I was woken by my phone ringing. My boy. ‘What time is it?’ I said. ‘Ten past one,’ he said. ‘How are you feeling?’ This was said with a very obvious and unkind touch of schadenfreude. ‘Terrible,’ I said. I felt as though I might be dying, and the sooner the better. ‘Where are you?’ he said. That I did know. ‘I’m in the bar manager of the Merry Fiddler’s bed,’ I said. ‘Oh, yes?’ he said, pretending heightened interest. Feebly, I checked under the duvet. ‘But she’s not here,’ I said. ‘And I’m still wearing my suit and overcoat.’
He rang off and I sank back into oblivion. When I woke next the house was still quiet. I found to my surprise that I could stand on my own two feet. I tottered downstairs, retched unproductively over the lavatory bowl, then tottered into the sitting room. In here were two sofas, a telly and a glass corner unit, lit from within, containing a large tropical snake — a python, I guessed. It was coiled on the single shelf, its head raised and immobile, as if it was working over a conundrum, or going over past mistakes. On one of the sofas, stretched out on her back under a duvet, breathing gently and evenly, was the bar manager. Another wave of nausea broke over me. I lay down on the other sofa, facing the snake, and tried piecing together the events of the night before.
I’d been to a few pubs and a New Year’s Eve party. I’d smoked skunk, I remembered. And I remembered Tom’s partner’s brother telling me about the book he’d read that had changed his life. I remembered, too, his telling me the book’s main message was that we must try to ignore the negative commentary going on in our heads. I stopped for a moment to listen to the one going on in mine. Today’s wasn’t a negative commentary so much as a chorus of disapproval with whistling and jeering. To use a footballing analogy, I was Tom Adeyemi, the full back on loan from Norwich to Oldham, standing in front of the Kop. I looked at the snake. It was staring unseeingly ahead. The head was perfectly still, as though its senses were delicately attuned to pitches, registers and vibrations reaching it from both the natural and supernatural worlds. It was not impossible, it seemed to me in my febrile state, that it was also listening to the negative commentary going on in my head.

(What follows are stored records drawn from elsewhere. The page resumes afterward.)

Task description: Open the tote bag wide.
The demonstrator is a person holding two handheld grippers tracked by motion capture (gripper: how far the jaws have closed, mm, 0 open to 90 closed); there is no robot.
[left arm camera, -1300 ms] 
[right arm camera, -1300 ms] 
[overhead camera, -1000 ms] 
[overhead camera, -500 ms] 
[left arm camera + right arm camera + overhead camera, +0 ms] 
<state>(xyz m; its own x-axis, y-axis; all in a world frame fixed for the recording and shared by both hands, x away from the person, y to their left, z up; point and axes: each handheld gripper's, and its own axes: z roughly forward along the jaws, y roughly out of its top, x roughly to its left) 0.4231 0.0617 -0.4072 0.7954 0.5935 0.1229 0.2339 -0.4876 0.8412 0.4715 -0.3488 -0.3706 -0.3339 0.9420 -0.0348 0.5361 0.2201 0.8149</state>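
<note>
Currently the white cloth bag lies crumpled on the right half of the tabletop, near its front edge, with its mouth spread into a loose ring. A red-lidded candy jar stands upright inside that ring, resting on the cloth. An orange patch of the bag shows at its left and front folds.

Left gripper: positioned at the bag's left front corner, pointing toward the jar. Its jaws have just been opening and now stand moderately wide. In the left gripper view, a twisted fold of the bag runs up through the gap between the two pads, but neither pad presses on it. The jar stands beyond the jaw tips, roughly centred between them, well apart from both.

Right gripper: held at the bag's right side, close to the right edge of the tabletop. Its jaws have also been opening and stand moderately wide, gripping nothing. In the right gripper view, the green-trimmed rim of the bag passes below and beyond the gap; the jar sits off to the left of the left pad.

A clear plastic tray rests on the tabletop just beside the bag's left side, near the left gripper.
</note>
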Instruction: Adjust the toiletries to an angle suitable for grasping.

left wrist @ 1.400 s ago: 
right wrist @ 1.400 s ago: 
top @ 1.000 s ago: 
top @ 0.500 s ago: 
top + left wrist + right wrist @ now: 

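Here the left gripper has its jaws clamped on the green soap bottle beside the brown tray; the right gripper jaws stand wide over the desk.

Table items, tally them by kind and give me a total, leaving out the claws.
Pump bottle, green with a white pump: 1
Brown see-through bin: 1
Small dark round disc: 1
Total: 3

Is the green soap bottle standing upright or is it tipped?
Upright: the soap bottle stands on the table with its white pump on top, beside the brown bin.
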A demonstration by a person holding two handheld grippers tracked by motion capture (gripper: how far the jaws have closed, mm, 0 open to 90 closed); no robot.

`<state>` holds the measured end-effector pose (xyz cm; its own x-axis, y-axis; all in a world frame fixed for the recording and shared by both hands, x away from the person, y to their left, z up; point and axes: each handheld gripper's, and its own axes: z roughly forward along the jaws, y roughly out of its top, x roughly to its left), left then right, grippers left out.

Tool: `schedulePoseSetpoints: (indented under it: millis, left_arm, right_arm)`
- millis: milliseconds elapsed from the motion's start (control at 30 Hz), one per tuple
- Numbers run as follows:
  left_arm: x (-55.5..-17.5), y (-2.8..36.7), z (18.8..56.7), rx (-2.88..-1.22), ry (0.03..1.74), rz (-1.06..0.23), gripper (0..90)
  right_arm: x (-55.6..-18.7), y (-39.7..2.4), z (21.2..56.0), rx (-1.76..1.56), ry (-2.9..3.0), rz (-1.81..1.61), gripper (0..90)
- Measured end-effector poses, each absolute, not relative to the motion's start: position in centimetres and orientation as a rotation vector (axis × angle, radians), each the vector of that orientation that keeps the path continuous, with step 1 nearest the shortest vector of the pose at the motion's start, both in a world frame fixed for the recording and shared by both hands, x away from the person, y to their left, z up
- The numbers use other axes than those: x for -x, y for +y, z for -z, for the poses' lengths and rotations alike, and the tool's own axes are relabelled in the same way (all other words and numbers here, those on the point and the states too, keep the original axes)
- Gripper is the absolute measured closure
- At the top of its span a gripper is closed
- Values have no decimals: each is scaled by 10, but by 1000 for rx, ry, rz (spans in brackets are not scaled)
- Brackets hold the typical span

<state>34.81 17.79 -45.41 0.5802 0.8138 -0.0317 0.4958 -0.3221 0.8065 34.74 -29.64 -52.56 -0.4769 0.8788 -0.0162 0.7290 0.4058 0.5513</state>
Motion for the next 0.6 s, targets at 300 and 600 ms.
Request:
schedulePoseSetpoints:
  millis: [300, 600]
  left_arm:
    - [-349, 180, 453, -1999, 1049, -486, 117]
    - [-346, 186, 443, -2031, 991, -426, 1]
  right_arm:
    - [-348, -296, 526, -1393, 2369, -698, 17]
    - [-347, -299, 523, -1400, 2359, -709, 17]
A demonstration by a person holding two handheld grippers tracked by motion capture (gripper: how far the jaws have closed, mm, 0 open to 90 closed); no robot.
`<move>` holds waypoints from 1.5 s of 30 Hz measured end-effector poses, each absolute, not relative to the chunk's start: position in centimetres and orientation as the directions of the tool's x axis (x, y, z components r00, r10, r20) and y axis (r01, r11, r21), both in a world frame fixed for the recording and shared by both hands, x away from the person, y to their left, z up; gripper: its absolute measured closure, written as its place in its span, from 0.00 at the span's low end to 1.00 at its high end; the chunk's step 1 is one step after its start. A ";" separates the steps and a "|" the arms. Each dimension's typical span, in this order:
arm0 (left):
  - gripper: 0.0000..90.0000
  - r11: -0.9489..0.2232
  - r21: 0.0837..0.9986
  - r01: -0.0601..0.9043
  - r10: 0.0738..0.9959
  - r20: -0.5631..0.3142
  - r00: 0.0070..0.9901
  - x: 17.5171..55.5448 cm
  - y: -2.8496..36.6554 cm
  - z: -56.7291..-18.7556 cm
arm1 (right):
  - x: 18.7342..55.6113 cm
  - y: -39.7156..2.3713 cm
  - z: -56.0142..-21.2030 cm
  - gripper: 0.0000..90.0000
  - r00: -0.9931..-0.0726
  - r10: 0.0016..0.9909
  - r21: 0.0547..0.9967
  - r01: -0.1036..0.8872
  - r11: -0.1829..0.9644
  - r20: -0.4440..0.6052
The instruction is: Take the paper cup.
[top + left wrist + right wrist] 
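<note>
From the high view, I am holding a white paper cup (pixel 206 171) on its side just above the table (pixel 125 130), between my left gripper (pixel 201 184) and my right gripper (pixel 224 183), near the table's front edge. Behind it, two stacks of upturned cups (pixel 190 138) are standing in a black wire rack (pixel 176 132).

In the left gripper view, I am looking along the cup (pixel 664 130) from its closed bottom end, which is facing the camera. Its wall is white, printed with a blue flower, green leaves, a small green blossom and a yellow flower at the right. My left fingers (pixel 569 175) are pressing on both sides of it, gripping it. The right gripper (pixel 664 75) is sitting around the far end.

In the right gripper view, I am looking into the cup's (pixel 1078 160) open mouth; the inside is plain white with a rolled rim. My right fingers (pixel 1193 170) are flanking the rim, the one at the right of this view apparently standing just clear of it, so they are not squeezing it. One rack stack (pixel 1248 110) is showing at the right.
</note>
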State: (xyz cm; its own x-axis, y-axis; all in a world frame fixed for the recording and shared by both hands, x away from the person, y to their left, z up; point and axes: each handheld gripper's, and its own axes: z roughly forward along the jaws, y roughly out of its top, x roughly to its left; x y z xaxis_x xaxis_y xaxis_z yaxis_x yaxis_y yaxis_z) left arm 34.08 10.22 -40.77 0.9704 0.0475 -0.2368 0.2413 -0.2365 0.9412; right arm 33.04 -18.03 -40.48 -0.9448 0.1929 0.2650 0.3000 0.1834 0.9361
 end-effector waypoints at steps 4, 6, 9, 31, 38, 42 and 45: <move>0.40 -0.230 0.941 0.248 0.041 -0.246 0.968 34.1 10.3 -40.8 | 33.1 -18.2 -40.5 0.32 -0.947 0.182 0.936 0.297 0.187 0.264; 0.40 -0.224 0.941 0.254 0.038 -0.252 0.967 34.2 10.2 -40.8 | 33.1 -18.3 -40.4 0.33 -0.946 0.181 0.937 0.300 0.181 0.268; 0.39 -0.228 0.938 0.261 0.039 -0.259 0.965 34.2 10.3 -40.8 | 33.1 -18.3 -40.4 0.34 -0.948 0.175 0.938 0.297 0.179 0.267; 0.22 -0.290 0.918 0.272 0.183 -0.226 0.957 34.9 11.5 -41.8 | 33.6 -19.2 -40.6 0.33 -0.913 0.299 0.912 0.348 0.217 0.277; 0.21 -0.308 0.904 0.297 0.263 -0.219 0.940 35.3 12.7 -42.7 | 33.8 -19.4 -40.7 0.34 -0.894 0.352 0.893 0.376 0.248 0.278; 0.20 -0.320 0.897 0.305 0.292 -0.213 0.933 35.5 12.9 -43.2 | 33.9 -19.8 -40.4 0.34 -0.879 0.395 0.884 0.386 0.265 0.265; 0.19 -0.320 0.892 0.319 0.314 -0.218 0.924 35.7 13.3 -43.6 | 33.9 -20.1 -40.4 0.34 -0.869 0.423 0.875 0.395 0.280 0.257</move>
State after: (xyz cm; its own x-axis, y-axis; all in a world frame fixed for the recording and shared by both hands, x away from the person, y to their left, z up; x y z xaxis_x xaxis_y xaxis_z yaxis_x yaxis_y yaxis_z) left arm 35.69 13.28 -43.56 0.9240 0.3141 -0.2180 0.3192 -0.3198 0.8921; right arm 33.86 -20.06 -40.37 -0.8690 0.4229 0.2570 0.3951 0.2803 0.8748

I wished I hadn’t smoked skunk at that party, I really did. That was the worst of it. Skunk utterly destroys me. I can feel the effects for days and even weeks afterwards. All things being equal, I’d sooner tuck into a plate of dead man’s fingers, served piping hot, and sniff shoe polish for afters, than smoke skunk. But it had been a long while since I’d last smoked the stuff, and I suppose I must have foolishly thought my mind had regained some of its former resilience. Well, it hasn’t. And now I’d woken up in that familiar paranoid state in which I sincerely believed my mind to have been irreparably damaged, and that I was possibly about to suffer a heart attack and die, here, in front of this snake, having failed God and my family and wasted every opportunity.
The bar manager opened her eyes and turned her head to look at me. ‘Are you all right, Jerry?’ she said. She’s a caring person. ‘What are you doing down here?’ I said. She said that she’d come downstairs to be sick and decided to stay down in case she was sick again. ‘Which bed did you sleep in?’ she said. ‘Yours,’ I said. ‘Mine?’ she said, surprised. ‘I didn’t notice you were in my bed.’ ‘I didn’t notice that you were in it, either,’ I said.
And we stayed like that, each lying on our respective sofas in her front room for the rest of New Year’s Day. She smoked joint after joint and told me her life story and about her dream of opening a bar in Spain; I helped myself to her tobacco and papers occasionally and otherwise lay there like a dying duck.
She’d been addicted to prescription drugs once upon a time and had pulled herself together. A single piece of advice from a drugs counsellor had turned her life around, she said. She would never get better, this drugs counsellor had told her, until she stopped seeing herself as a victim. That one sentence had hit her with all the force of a revelation and she hadn’t looked back. ‘Why don’t they teach the kids these kind of life skills in schools?’ she said indignantly.
I looked at the snake. It seemed to be weighing the inadequacies of the school curriculum with the utmost gravity. I had a burning question, too. ‘Does he come when he’s called?’ I said.